* **Task**
In your copy of the data, omit the pictures and keep all else exactly as given.

* **Information given**
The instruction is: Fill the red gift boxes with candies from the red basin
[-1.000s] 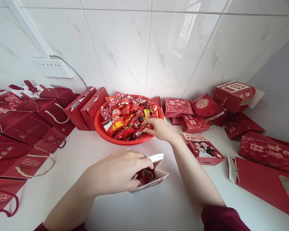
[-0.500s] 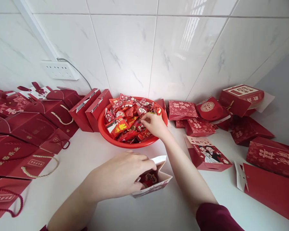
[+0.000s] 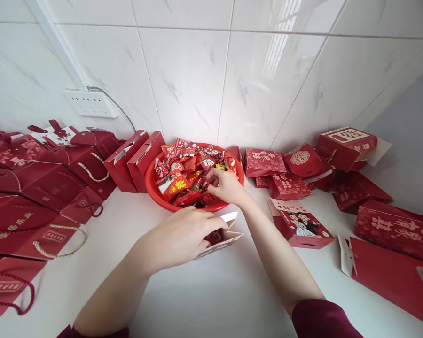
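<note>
Gripping, left hand point(image 3: 185, 237): thumb and fingers clamped at the mouth of one small open-topped card box with white inner walls point(image 3: 223, 246). Dark red wrapped piece point(image 3: 216, 236) inside, below the fingertips. Right hand point(image 3: 225, 186): apart from the left, fingers bent among the packets; whether they pinch one cannot be told.

Under and beyond the right fingers: shiny red film-wrapped packets point(image 3: 174, 184) heaped in a round red basin point(image 3: 151, 191), just ahead of the left hand.

Handling, judged: box light, fairly stiff, liable to crease; best held by its walls near the rim. Packets light, slippery; best pinched at the edges.

Left of the hands: dark red card cartons point(image 3: 38, 180) with cord handles, on a white bench point(image 3: 183, 300). Right of the hands: flat red card box with a printed couple point(image 3: 305, 225); behind it, patterned red card boxes point(image 3: 266, 162).

Writing: pale Chinese characters on cartons and boxes, yellow on one packet; no brand read with certainty.
</note>
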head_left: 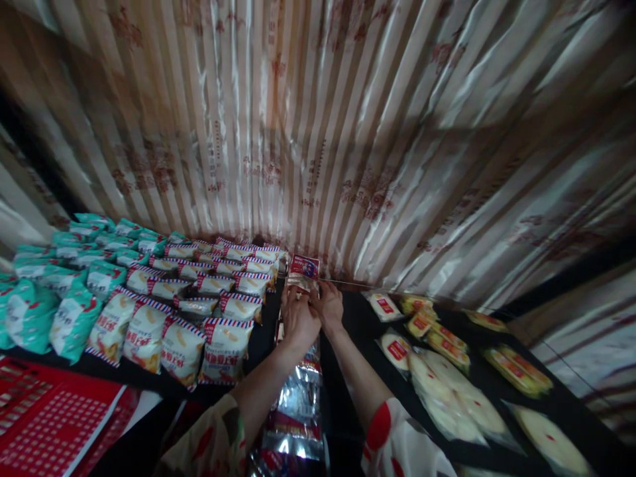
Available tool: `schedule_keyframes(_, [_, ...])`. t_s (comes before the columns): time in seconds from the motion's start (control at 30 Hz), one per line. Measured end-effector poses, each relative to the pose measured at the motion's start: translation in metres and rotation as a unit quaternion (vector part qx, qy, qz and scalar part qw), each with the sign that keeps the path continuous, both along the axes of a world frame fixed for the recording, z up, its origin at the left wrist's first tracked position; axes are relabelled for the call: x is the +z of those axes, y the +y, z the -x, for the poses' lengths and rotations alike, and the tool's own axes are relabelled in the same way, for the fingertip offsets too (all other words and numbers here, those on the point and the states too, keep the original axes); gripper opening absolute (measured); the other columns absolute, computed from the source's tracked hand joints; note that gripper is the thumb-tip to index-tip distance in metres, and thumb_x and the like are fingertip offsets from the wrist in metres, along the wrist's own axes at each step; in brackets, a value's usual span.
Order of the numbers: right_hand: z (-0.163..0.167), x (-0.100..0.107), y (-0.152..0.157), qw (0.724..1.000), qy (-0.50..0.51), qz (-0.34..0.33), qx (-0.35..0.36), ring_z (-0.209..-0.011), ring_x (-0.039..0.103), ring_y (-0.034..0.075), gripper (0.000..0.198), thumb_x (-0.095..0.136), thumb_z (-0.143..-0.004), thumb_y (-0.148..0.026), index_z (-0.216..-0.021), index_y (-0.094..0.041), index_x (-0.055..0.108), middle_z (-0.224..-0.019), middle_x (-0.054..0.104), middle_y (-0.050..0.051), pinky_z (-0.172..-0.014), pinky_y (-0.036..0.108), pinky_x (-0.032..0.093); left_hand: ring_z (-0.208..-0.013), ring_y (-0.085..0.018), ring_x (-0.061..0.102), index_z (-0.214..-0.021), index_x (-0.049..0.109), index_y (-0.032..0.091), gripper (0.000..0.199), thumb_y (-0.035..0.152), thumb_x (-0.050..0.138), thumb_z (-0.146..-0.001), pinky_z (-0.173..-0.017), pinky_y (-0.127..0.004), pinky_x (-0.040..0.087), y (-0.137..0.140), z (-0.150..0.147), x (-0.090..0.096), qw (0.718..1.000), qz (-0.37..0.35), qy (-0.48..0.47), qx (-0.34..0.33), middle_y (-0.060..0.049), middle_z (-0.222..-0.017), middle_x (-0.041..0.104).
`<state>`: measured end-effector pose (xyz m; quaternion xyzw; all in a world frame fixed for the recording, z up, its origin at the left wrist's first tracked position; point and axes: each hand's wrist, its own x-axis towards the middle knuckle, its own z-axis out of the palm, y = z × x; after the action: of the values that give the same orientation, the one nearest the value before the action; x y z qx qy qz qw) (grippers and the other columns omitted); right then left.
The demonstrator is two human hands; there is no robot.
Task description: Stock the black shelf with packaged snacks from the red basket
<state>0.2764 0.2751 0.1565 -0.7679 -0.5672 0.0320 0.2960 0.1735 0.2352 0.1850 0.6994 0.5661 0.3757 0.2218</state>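
A row of shiny foil snack packets with red and blue print [293, 404] runs down the middle of the black-covered table. My left hand [301, 321] is bent over the far part of this row, its fingers closed at a foil packet. Close beside it, my right hand [328, 305] grips the right edge of the same packet, thumb toward the left hand. The packet is mostly hidden under both hands. Just beyond my fingertips, a red and blue packet [304, 266] shows its printed front.
White snack bags with striped edges [227, 351] stand in rows on the left, with teal bags [74, 321] farther left. Flat round packaged breads [447, 397] and yellow packs [517, 369] lie right. A red basket [54, 417] is lower left. Draped curtain [318, 132] hangs behind.
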Motion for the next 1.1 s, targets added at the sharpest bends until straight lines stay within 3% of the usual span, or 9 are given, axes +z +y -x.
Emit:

* **Answer to the exercise**
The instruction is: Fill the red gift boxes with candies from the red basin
[-1.000s] 
[-0.500s] 
[+0.000s] 
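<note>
Gripping, left hand point(image 3: 185, 237): thumb and fingers clamped at the mouth of one small open-topped card box with white inner walls point(image 3: 223, 246). Dark red wrapped piece point(image 3: 216, 236) inside, below the fingertips. Right hand point(image 3: 225, 186): apart from the left, fingers bent among the packets; whether they pinch one cannot be told.

Under and beyond the right fingers: shiny red film-wrapped packets point(image 3: 174, 184) heaped in a round red basin point(image 3: 151, 191), just ahead of the left hand.

Handling, judged: box light, fairly stiff, liable to crease; best held by its walls near the rim. Packets light, slippery; best pinched at the edges.

Left of the hands: dark red card cartons point(image 3: 38, 180) with cord handles, on a white bench point(image 3: 183, 300). Right of the hands: flat red card box with a printed couple point(image 3: 305, 225); behind it, patterned red card boxes point(image 3: 266, 162).

Writing: pale Chinese characters on cartons and boxes, yellow on one packet; no brand read with certainty.
</note>
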head_left: 
Available tool: `schedule_keyframes(_, [_, ...])`. t_s (comes before the columns): time in seconds from the motion's start (control at 30 Hz), one per line. Measured end-effector poses, each relative to the pose measured at the motion's start: translation in metres and rotation as a unit quaternion (vector part qx, qy, qz and scalar part qw), each with the sign that keeps the path continuous, both along the axes of a world frame fixed for the recording, z up, its origin at the left wrist's first tracked position; axes are relabelled for the call: x is the +z of those axes, y the +y, z the -x, for the poses' lengths and rotations alike, and the tool's own axes are relabelled in the same way, for the fingertip offsets too (all other words and numbers here, those on the point and the states too, keep the original axes); gripper opening absolute (measured); the other columns absolute, computed from the source's tracked hand joints; note that gripper is the thumb-tip to index-tip distance in metres, and thumb_x and the like are fingertip offsets from the wrist in metres, along the wrist's own axes at each step; in brackets, a value's usual span.
Order of the numbers: right_hand: z (-0.163..0.167), x (-0.100..0.107), y (-0.152..0.157), qw (0.724..1.000), qy (-0.50..0.51), qz (-0.34..0.33), qx (-0.35..0.36), ring_z (-0.209..-0.011), ring_x (-0.039..0.103), ring_y (-0.034..0.075), gripper (0.000..0.198), thumb_x (-0.095..0.136), thumb_z (-0.143..-0.004), thumb_y (-0.148..0.026), index_z (-0.216..-0.021), index_y (-0.094..0.041), index_x (-0.055..0.108), middle_z (-0.224..-0.019), middle_x (-0.054..0.104), middle_y (-0.050..0.051), pinky_z (-0.172..-0.014), pinky_y (-0.036..0.108), pinky_x (-0.032..0.093); left_hand: ring_z (-0.208..-0.013), ring_y (-0.085..0.018), ring_x (-0.061..0.102), index_z (-0.214..-0.021), index_x (-0.049..0.109), index_y (-0.032..0.091), gripper (0.000..0.199), thumb_y (-0.035..0.152), thumb_x (-0.050..0.138), thumb_z (-0.146..-0.001), pinky_z (-0.173..-0.017), pinky_y (-0.127..0.004), pinky_x (-0.040..0.087), y (-0.137..0.140), z (-0.150..0.147), x (-0.090..0.096), qw (0.718..1.000), qz (-0.37..0.35), qy (-0.48..0.47), qx (-0.34..0.33), middle_y (-0.060..0.049), middle_z (-0.222..-0.017), middle_x (-0.041..0.104).
`<state>`: measured end-effector pose (xyz m; quaternion xyzw; all in a world frame fixed for the recording, z up, its origin at the left wrist's first tracked position; point and axes: each hand's wrist, its own x-axis towards the middle knuckle, its own z-axis out of the palm, y = z × x; after the action: of the values that give the same orientation, the one nearest the value before the action; x y z qx qy qz qw) (grippers and the other columns omitted); right then left.
The demonstrator is two human hands; there is no robot.
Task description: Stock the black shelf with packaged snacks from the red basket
<state>0.2764 0.2751 0.1565 -0.7679 -0.5672 0.0320 0.2960 0.1735 0.2352 0.1850 0.6994 0.5661 0.3757 0.2218</state>
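A row of shiny foil snack packets with red and blue print [293, 404] runs down the middle of the black-covered table. My left hand [301, 321] is bent over the far part of this row, its fingers closed at a foil packet. Close beside it, my right hand [328, 305] grips the right edge of the same packet, thumb toward the left hand. The packet is mostly hidden under both hands. Just beyond my fingertips, a red and blue packet [304, 266] shows its printed front.
White snack bags with striped edges [227, 351] stand in rows on the left, with teal bags [74, 321] farther left. Flat round packaged breads [447, 397] and yellow packs [517, 369] lie right. A red basket [54, 417] is lower left. Draped curtain [318, 132] hangs behind.
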Motion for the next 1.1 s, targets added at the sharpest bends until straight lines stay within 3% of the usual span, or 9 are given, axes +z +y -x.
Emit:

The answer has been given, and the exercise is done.